Realizada essa etapa, o
problema é outro. Ser regional e puro em sua época.
O estado de inocência
substituindo o estado de graça que pode ser uma atitude do espírito.
O contrapeso da
originalidade nativa para inutilizar a adesão acadêmica.
A reação contra todas as
indigestões de sabedoria. O melhor de nossa tradição lírica. O melhor de nossa demonstração
moderna.
Apenas brasileiros de
nossa época. O necessário de química, de mecânica, de economia e de balística.
Tudo digerido. Sem meeting cultural. Práticos. Experimentais. Poetas. Sem
reminiscências livrescas. Sem comparações de apoio. Sem pesquisa etimológica.
Sem ontologia.
Bárbaros, crédulos,
pitorescos e meigos.
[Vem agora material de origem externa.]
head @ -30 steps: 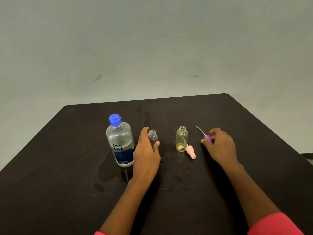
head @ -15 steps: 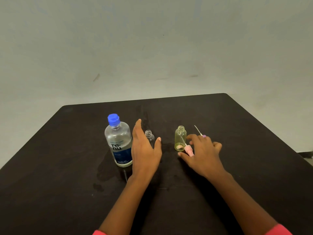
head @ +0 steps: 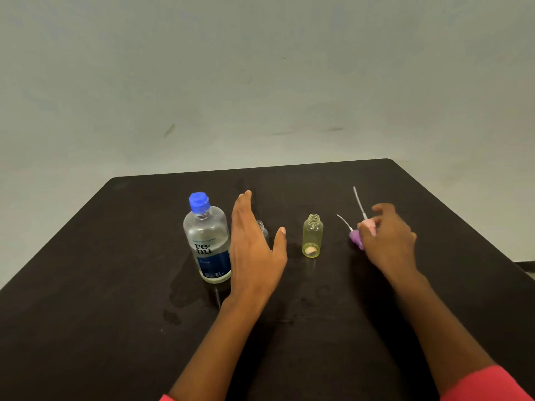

Leitores de jornais. Pau-Brasil. A floresta e a escola. O
Museu Nacional. A cozinha, o minério e a dança. A vegetação. Pau-Brasil.
Oswald de Andrade
(Correio da Manhã, 18 de
março de 1924.)
MANIFESTO
ANTROPÓFAGO
Só a ANTROPOFAGIA nos une.
Socialmente. Economicamente. Filosoficamente.
Única lei do mundo.
Expressão mascarada de todos os individualismos, de todos os coletivismos. De
todas as religiões. De todos os tratados de paz.
Tupi, or not tupi that is the question.
Contra todas as
catequeses. E contra a mãe dos Gracos.
Só me interessa o que não
é meu. Lei do homem. Lei do antropófago.
Estamos fatigados de todos
os maridos católicos suspeitos postos em drama.
Freud acabou com o enigma
mulher e com os sustos da psicologia impressa.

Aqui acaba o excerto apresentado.